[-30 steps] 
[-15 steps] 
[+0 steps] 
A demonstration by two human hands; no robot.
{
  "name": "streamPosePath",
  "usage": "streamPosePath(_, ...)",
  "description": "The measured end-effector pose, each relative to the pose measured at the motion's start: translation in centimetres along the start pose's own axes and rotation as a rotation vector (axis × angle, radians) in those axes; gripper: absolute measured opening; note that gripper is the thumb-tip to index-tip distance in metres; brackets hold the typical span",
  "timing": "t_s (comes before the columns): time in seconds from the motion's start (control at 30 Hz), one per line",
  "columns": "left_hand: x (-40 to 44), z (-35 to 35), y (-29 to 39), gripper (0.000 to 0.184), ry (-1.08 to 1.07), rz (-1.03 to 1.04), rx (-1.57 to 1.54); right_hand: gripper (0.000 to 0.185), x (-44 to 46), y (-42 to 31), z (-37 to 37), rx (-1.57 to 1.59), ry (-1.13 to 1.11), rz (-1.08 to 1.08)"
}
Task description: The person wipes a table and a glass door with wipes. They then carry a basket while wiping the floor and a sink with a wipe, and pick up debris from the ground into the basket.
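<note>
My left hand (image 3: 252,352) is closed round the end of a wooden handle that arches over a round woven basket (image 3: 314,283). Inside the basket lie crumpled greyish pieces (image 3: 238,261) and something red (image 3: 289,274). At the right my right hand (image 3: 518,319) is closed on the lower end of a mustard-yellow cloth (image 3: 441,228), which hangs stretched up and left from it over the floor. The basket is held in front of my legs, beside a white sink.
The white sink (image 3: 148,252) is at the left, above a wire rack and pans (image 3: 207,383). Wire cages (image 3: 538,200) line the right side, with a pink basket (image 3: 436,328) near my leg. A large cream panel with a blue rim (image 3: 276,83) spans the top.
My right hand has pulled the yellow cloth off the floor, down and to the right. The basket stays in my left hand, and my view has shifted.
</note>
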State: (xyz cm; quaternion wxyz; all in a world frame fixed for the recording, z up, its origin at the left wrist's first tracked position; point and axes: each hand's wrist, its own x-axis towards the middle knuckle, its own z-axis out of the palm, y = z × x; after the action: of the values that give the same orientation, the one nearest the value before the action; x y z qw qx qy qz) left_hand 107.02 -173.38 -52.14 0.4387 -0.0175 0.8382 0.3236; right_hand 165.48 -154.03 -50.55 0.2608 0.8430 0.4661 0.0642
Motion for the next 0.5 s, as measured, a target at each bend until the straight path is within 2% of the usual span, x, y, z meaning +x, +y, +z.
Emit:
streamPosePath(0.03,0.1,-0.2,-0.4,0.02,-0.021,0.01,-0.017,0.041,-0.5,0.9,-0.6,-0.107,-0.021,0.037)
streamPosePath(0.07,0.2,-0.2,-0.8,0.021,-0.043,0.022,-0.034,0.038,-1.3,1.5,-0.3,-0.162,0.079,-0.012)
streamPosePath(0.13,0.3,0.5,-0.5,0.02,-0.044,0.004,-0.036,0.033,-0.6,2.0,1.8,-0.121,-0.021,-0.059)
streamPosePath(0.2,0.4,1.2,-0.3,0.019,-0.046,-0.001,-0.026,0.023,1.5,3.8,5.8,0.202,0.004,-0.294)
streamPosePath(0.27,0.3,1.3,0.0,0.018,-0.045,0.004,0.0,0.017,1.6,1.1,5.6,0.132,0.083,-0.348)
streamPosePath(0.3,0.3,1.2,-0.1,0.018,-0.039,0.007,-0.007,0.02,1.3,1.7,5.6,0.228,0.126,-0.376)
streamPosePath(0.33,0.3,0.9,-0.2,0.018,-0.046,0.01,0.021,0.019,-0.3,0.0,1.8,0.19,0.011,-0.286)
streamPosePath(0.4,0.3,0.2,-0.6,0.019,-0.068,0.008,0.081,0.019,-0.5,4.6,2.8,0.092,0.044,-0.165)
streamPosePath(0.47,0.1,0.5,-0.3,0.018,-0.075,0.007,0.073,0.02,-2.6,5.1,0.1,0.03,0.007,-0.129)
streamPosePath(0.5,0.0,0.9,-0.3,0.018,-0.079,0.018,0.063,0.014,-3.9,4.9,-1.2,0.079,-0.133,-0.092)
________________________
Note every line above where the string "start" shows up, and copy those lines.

*RESULT FOR THIS TASK*:
  "description": "The measured end-effector pose, each relative to the pose measured at the motion's start: translation in centimetres along the start pose's own axes and rotation as a rotation vector (axis × angle, radians) in those axes; gripper: absolute measured opening; note that gripper is the thumb-tip to index-tip distance in metres; brackets hold the typical span",
  "timing": "t_s (comes before the columns): time in seconds from the motion's start (control at 30 Hz), one per line",

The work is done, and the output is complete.